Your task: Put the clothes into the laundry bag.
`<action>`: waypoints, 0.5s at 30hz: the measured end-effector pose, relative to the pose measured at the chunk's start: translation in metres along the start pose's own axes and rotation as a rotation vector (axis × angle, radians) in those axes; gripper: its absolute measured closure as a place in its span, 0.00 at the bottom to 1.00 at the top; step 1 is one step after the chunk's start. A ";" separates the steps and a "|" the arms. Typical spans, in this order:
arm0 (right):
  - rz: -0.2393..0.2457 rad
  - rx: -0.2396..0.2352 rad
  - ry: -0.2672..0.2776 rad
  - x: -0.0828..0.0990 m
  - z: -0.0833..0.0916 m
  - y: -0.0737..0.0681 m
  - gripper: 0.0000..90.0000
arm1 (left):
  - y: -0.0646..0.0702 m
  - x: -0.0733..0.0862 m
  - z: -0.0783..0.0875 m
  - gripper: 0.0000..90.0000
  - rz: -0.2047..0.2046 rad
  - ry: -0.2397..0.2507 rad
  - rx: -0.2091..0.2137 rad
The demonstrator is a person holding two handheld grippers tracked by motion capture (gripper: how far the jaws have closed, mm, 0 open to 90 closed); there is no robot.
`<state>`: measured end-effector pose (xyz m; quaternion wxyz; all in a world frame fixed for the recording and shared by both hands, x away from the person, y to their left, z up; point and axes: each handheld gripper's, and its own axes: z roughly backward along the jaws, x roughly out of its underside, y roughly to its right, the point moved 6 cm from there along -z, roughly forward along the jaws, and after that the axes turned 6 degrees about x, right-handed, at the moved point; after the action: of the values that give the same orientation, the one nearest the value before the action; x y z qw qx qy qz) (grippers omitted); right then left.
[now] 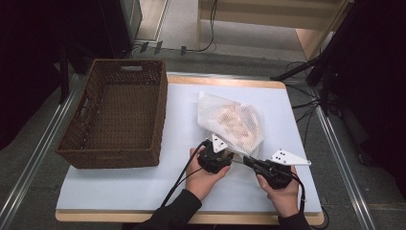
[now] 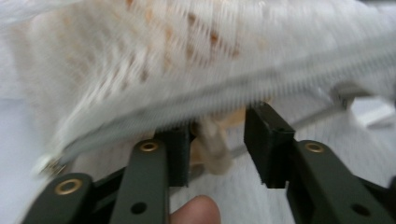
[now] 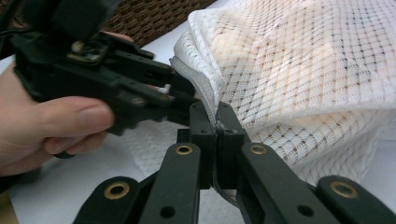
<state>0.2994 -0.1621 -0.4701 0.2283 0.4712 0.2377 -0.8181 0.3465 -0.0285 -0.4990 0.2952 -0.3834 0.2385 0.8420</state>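
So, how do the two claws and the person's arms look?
Both the left claw and the right claw are black, with brass-coloured rivets on linked jaw bars. Each carries a white three-cornered plate with dark dots and trails a black cable. The sleeves are dark.

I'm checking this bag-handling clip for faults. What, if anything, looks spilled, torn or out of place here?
Nothing stands out. The mesh bag lies intact on the table with its contents inside, its zipper edge pinched by the right hand-held gripper. The wicker basket sits upright beside it.
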 end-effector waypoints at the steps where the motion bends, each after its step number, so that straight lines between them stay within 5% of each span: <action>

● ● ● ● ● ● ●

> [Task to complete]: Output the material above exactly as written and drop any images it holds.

> [Solution for this task]:
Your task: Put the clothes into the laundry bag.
`<action>`: waypoints, 0.5s at 30hz: the measured end-effector pose, relative to the pose measured at the chunk's start: translation in metres along the start pose's own axes and rotation as a rotation vector (axis × angle, radians) in those axes; gripper: its absolute measured closure as a place in its span, 0.00 at the bottom to 1.00 at the top; step 1 is one step after the chunk's start. A ";" separates the steps and a "|" the arms. Typical spans, in this order:
arm0 (right):
  - rz: -0.2393..0.2457 rad
  - rx: -0.2396..0.2352 rad
  - ry: -0.2672..0.2776 rad
  - x: -0.0828..0.0990 m
  - z: -0.0833..0.0916 m
  - y: -0.0737..0.0681 m
  - gripper: 0.0000..90.0000
arm1 (left):
  - y: -0.0646..0.0702 m
  - x: -0.0733..0.0862 m
  - z: -0.0783..0.0875 m
  - gripper: 0.0000..90.0000
  - rz: -0.2047..0.2046 rad
  - ry: -0.2397..0.2507 rad
  - rx: -0.2091..0.2137 rad
The demonstrator is a person holding two handheld grippers tracked by motion capture (gripper: how far the jaws have closed, mm, 0 open to 90 closed); there is no robot.
`<state>`: measured end-effector pose (xyz m; quaternion wxyz; all in a world frame fixed for the recording and shared by both hands, x away from the person, y to their left, z up; point and axes: each handheld gripper's, and its own axes: z roughly backward along the jaws, x roughly out of its underside, y roughly to its right, the point moved 6 cm from there along -z, roughly forward along the jaws, and after that the axes turned 6 degrees about x, right-handed, at the moved point; after the action: of the values that give the same orientation, the one nearest the value before the action; x y z qw qx qy qz) (grippers omitted); right then left.
[now] 
[now] 
[now] 
<state>0.2994 -0.1621 -0.4701 0.2283 0.4712 0.2377 -0.8181 0.3465 -0.0285 -0.4990 0.2952 -0.3834 0.2385 0.8420</state>
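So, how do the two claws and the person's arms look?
Both the left claw and the right claw are black, with brass-coloured rivets on linked jaw bars. Each carries a white three-cornered plate with dark dots and trails a black cable. The sleeves are dark.

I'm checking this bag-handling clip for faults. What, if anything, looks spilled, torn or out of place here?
Nothing stands out. The mesh bag lies intact on the table with its contents inside, its zipper edge pinched by the right hand-held gripper. The wicker basket sits upright beside it.
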 end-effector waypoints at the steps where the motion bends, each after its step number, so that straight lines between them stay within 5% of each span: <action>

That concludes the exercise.